Respondent filed with the CA a petition for certiorari, prohibition and mandamus with application for preliminary mandatory
injunction and writ of habeas corpus questioning the validity of the order of arrest.

The CA declared the arrest void. Hence this petition by the Hongkong Department of Justice thru DOJ.

DOJ filed a petition for certiorari in this Court and sustained the validity of the arrest.

Hongkong Administrative Region then filed in the RTC petition for extradition and arrest of respondent. Meanwhile,
respondent filed a petition for bail, which was opposed by the petitioner, initially the RTC denied the petition holding that
there is no Philippine Law granting bail in extradition cases and that private responded is a “flight risk”.

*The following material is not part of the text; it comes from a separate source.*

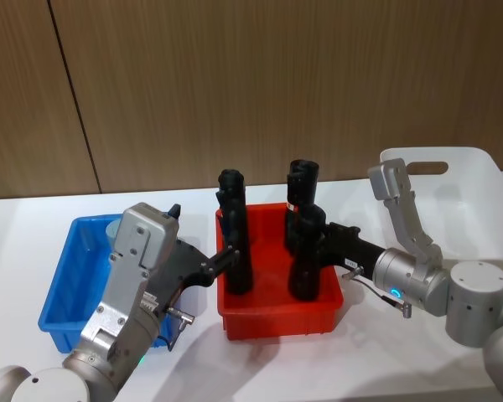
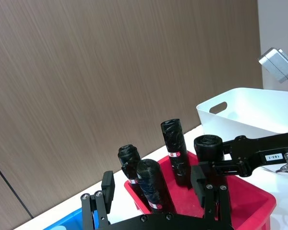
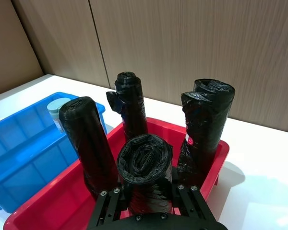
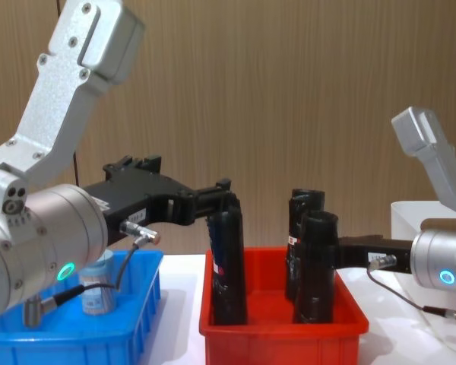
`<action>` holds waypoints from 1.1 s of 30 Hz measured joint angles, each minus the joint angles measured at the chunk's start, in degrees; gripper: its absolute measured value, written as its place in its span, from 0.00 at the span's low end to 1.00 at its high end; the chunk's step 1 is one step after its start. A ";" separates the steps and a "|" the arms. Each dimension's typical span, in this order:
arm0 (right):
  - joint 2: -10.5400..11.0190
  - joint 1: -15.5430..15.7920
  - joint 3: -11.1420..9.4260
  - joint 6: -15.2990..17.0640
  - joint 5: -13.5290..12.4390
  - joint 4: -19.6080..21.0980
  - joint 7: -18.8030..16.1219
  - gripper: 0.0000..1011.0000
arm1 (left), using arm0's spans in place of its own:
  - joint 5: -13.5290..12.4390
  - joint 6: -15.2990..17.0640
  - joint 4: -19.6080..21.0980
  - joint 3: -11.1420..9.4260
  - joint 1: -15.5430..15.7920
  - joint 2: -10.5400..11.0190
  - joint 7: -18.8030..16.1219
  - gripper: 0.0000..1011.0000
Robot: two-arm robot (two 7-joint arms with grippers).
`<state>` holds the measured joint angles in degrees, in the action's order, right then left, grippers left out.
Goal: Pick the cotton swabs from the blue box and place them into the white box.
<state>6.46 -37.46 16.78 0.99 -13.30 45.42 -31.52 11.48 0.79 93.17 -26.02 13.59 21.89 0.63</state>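
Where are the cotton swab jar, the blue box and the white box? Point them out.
cotton swab jar (image 4: 97,293), chest view, on its clear side wall.
blue box (image 1: 60,322), head view, on its near left rim.
white box (image 1: 478,180), head view, on its right inner wall.

There are three boxes on the table: one blue box (image 1: 63,297), one red box (image 1: 277,322) and one white box (image 1: 474,180).

In the red box stand four black tubes (image 3: 144,172), all upright. The right wrist view shows all four together.

In the blue box I can count one jar of cotton swabs (image 4: 97,287), with a pale lid. Part of this box is hidden behind the left arm, so I cannot tell if there are more jars.

Two robot arms reach over the table, each with one gripper: the left gripper (image 1: 228,258) and the right gripper (image 1: 312,243).
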 joint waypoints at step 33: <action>4.84 7.06 -3.02 8.31 -4.54 26.43 4.76 0.36 | 0.00 0.00 0.00 0.00 0.00 0.00 0.00 0.99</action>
<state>11.31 -30.40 13.76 9.30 -17.84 71.85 -26.75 11.48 0.80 93.17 -26.02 13.59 21.89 0.62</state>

Motion for reconsideration was filed by the respondent, which was granted. Hence this petition.

ISSUE:
Whether or not right to bail can be avail in extradition cases.

HELD:
In Purganan case, the right to bail was not included in the extradition cases, since it is available only in criminal
proceedings.

However the Supreme Court, recognised the following trends in International Law.
1. The growing importance of the individual person in publican international law who, in the 20th century attained global
recognition.
2. The higher value now being given in human rights in international sphere
3. The corresponding duty of countries to observe these human rights in fulfilling their treaty obligations
4. The of duty of this court to balance the rights of the individual under our fundamental law, on one hand, and the law on
extradition on the other.

The modern trend in the public international law is the primacy placed on the sanctity of human rights.

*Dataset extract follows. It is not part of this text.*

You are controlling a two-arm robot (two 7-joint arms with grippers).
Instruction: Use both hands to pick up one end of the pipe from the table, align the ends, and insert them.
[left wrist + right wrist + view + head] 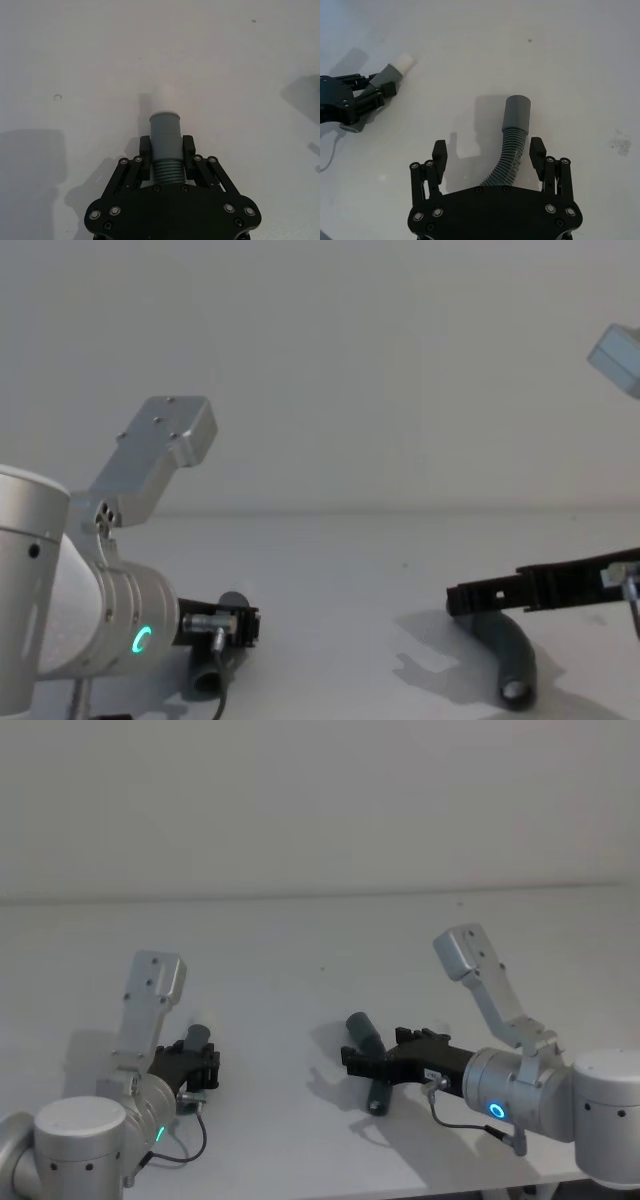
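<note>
Left gripper (166, 150) is at the near left of the table (300, 940), clamped on the shorter pipe piece (165, 132). Its fingers (145, 150) are pinched narrow on the ribbed middle, and the white tip (164, 97) pokes out ahead. From the head view most of that piece is tucked behind the gripper, with just one end peeking out. From the chest the silver wrist covers the grip, and a dark open end shows below it. The piece may be resting on the surface or held just off it; I can't tell which.

Over to the right, the right gripper (488, 152) sits low with its fingers (440, 152) spread wide either side of the longer piece (512, 150). There is a clear gap on one side and a thin one on the other. The ribbed stretch runs back under the gripper body and is lost there, while the wide smooth cuff (516, 112) points away ahead. This piece lies on the table near the middle, well apart from the shorter one. In the chest view the right arm is cut off at the edge.

The table is plain matte white with a faint smudge (620, 142), and a bare pale wall (320, 800) stands behind it.
</note>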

Enshrined the Constitution “The state values the dignity of every human person and guarantees full respect for
human rights.” The Philippines therefore, has the responsibility of protecting and promoting the right of every
person to liberty and due process, ensuring that those detained or arrested can participate in the proceeding
before the a court, to enable it to decide without delay on the legality of the detention and order their release if
justified.

Examination of this Court in the doctrines provided for in the US Vs Purganan provide the following.
1. The exercise of the State’s police power to deprive a person of his liberty is not limited to criminal proceedings.
2. To limit the right to bail in the criminal proceeding would be to close our eyes to jurisprudential history. Philippines has not
limited the exercise of the right to bail to criminal proceedings only. This Court has admitted to bail persons who are not
involved in criminal proceedings. In fact, bail has been involved in this jurisdiction to persons in detention during the
tendency of administrative proceedings, taking into cognisance the obligation of the Philippines under international
conventions to uphold human rights.

EXTRADITION, is defined as the removal of an accused from the Philippines with the object of placing him at the disposal
of foreign authorities to enable the requesting state or government to hold him in connection with criminal investigation
directed against him or execution of a penalty imposed on him under the penal and criminal law of the requesting state or
government. Thus characterized as the right of the a foreign power, created by treaty to demand the surrender of one
accused or convicted of a crimes within its territorial jurisdiction, and the correlative obligation of the other state to
surrender him to the demanding state.

The extradited may be subject to detention as may be necessary step in the process of extradition, but the length of time
in the detention should be reasonable.

In the case at bar, the record show that the respondent, Muñoz has been detained for 2 years without being convicted in
Hongkong.

The Philippines has the obligation of ensuring the individual his right to liberty and due process and should not therefor
deprive the extraditee of his right to bail PROVIDED that certain standards for the grant is satisfactorily met. In other
words there should be “CLEAR AND CONVINCING EVIDENCE”.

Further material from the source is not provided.